Séance en hémicycle du 25 octobre 2013 à 9h30
Assurance maladie

Photo issue du site de l'Assemblée nationale ou de WikipediaJacqueline Fraysse :

L’article 39 prévoit les modalités de prise en charge des médicaments ayant bénéficié d’une autorisation temporaire d’utilisation. Ces médicaments sont actuellement fournis à certaines personnes en urgence thérapeutique dans le cadre d’ATU nominatives ou d’ATU dites de « cohorte ». Une fois l’autorisation de mise sur le marché obtenue, l’ATU devient caduque, et il faut un certain temps entre l’AMM et la fixation du prix par le CEPS. Il est légitime de se préoccuper de ce qu’il adviendra du traitement des personnes dans ce délai qui peut être long, puisqu’il peut être de dix à douze mois.

J’ai bien entendu les propos de Gérard Bapt à l’instant, qui nous annonce un amendement visant à réduire considérablement ce délai, lequel serait ramené à deux ou trois mois.
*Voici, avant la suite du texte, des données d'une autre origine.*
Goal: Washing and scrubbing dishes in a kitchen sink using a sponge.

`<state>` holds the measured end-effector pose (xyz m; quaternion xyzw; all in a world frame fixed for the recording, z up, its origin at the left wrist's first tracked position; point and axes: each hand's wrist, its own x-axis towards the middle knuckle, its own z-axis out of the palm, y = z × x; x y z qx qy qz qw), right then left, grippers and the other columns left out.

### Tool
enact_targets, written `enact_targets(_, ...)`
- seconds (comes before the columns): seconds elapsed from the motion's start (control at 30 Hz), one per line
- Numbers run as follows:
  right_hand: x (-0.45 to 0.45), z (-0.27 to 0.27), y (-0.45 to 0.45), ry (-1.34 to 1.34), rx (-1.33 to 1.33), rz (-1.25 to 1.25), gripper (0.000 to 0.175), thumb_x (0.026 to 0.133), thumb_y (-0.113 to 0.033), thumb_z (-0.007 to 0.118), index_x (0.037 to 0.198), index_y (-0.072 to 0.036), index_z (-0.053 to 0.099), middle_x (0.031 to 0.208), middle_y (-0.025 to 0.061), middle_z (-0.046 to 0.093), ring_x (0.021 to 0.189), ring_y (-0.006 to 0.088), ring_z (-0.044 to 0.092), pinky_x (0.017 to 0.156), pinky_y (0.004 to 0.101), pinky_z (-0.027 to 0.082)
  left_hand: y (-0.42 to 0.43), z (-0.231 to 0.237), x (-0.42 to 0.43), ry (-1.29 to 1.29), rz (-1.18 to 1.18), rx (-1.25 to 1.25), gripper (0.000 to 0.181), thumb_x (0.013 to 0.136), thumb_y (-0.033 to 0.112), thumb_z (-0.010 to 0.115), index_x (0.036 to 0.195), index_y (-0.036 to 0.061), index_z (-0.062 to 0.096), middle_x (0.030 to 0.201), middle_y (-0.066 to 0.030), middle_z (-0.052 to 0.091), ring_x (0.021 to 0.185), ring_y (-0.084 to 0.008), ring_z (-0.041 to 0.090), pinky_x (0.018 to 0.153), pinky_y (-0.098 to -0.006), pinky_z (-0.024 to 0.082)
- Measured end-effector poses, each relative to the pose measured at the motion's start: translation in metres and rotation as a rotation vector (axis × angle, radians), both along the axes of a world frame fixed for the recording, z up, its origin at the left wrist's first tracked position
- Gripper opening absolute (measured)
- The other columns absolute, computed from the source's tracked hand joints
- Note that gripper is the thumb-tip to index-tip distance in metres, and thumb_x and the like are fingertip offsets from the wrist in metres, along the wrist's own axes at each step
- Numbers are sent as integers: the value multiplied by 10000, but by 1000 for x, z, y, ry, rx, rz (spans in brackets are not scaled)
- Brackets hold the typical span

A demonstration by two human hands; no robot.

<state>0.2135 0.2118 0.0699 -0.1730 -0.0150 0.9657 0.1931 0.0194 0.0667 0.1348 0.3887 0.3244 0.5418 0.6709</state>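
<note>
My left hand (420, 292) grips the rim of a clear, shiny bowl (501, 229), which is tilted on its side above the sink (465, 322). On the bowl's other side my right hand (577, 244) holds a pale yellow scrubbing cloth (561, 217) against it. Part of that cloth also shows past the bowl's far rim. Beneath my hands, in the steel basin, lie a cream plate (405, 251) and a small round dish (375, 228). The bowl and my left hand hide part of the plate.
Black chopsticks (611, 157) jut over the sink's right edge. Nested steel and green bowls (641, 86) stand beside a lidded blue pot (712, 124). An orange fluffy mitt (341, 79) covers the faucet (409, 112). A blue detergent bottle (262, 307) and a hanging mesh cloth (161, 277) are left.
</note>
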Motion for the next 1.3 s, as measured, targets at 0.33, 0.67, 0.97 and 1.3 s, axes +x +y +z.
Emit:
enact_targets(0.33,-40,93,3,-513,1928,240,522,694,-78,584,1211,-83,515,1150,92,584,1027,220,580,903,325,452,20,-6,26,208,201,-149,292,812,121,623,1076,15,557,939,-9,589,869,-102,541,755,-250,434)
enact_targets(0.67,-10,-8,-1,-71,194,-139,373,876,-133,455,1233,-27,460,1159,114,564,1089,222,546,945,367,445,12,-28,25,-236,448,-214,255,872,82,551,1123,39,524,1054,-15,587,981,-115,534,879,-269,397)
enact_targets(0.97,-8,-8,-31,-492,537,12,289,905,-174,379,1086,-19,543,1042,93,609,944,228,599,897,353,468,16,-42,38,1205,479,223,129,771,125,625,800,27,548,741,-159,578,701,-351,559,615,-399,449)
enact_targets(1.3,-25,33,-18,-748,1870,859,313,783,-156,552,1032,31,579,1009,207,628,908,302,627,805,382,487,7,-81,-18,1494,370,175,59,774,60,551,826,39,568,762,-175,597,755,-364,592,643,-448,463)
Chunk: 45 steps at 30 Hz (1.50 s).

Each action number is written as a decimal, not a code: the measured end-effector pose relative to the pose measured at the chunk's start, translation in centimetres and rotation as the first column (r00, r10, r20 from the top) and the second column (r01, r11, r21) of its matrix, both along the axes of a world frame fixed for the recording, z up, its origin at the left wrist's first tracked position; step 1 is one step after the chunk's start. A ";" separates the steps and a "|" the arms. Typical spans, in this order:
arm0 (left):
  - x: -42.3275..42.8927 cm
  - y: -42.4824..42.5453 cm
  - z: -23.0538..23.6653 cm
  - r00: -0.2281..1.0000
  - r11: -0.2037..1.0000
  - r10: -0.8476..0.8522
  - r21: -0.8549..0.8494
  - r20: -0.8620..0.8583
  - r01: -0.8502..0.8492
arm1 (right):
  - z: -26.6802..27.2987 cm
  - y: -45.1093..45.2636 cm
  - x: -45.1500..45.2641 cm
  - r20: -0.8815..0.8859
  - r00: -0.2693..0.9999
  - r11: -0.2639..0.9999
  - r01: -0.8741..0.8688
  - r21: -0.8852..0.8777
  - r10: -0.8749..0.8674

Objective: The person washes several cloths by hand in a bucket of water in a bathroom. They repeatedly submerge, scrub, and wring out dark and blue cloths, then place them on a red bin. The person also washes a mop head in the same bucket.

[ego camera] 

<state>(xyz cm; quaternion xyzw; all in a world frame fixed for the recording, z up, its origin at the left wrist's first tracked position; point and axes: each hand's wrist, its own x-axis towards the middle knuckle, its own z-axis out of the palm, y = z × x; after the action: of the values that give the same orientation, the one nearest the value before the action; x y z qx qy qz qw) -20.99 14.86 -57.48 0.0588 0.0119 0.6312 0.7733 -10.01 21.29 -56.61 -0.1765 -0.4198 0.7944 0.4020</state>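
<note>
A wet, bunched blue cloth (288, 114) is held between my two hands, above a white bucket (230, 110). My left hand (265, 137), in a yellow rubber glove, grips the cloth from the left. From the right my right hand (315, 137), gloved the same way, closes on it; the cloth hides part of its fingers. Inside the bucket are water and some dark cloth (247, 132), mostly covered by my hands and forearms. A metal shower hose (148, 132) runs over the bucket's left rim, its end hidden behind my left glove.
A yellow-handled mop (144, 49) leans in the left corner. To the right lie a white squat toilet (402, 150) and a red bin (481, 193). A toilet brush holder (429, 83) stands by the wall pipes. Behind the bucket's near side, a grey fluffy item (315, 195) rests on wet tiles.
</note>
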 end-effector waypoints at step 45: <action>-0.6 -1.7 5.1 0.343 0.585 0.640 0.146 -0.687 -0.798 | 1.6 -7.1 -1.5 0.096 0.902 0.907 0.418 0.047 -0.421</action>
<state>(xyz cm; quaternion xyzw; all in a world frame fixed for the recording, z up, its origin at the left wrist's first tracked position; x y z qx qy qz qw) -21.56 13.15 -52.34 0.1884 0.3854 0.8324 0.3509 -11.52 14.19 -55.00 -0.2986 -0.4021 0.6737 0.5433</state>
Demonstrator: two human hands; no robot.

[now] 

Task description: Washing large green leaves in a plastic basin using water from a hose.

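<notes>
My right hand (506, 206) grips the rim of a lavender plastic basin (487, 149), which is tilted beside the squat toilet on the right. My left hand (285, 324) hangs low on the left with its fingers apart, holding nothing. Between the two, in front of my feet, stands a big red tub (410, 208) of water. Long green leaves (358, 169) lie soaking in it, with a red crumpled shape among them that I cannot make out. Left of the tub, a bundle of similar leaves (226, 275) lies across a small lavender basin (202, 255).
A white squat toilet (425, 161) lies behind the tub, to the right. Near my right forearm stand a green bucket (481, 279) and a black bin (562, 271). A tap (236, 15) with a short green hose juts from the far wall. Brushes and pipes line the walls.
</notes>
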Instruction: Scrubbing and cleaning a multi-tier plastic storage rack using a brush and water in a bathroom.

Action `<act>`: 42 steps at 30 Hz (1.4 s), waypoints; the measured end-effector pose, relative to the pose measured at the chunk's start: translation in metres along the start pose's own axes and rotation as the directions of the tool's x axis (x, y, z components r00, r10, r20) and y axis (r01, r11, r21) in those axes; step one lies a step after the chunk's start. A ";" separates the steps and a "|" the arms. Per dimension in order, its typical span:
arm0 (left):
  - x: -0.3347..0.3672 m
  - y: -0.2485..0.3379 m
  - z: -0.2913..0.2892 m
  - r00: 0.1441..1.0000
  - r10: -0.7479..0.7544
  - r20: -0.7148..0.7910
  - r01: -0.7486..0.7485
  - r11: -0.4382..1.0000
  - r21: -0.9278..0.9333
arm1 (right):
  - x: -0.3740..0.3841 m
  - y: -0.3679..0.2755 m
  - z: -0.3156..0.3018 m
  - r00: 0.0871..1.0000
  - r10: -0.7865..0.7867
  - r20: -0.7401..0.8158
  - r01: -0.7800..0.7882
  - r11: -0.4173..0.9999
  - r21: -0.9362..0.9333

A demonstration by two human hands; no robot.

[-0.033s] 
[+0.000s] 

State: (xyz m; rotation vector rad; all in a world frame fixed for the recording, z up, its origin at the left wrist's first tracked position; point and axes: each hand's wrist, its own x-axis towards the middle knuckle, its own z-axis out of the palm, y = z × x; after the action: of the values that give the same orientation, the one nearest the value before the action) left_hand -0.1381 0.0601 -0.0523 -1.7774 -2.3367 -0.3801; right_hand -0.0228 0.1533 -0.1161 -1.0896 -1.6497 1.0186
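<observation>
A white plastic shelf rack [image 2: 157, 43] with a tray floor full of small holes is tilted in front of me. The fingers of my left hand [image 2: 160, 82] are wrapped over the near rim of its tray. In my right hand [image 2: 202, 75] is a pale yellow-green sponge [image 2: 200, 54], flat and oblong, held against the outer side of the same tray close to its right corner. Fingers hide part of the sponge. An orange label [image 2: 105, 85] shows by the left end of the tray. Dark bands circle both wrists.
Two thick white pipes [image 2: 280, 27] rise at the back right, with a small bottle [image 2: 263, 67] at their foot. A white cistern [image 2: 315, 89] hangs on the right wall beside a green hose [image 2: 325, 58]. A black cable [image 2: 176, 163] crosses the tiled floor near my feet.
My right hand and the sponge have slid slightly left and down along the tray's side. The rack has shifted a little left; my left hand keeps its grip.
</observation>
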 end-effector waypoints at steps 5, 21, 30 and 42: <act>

Je le voterai naturellement, car il est très important de porter attention aux patients qui ne doivent pas se trouver en rupture de traitement en l’absence d’alternative thérapeutique.

Je reste cependant interrogative sur ce délai de deux ou trois mois : même si j’entends qu’il s’agit le plus souvent d’affections chroniques – sida, hépatite C –, des cas plus aigus ou plus complexes peuvent survenir pour lesquels l’interruption du traitement pourrait avoir des effets préoccupants. Je m’interroge donc sur ce délai, tout en donnant acte qu’il a été considérablement raccourci.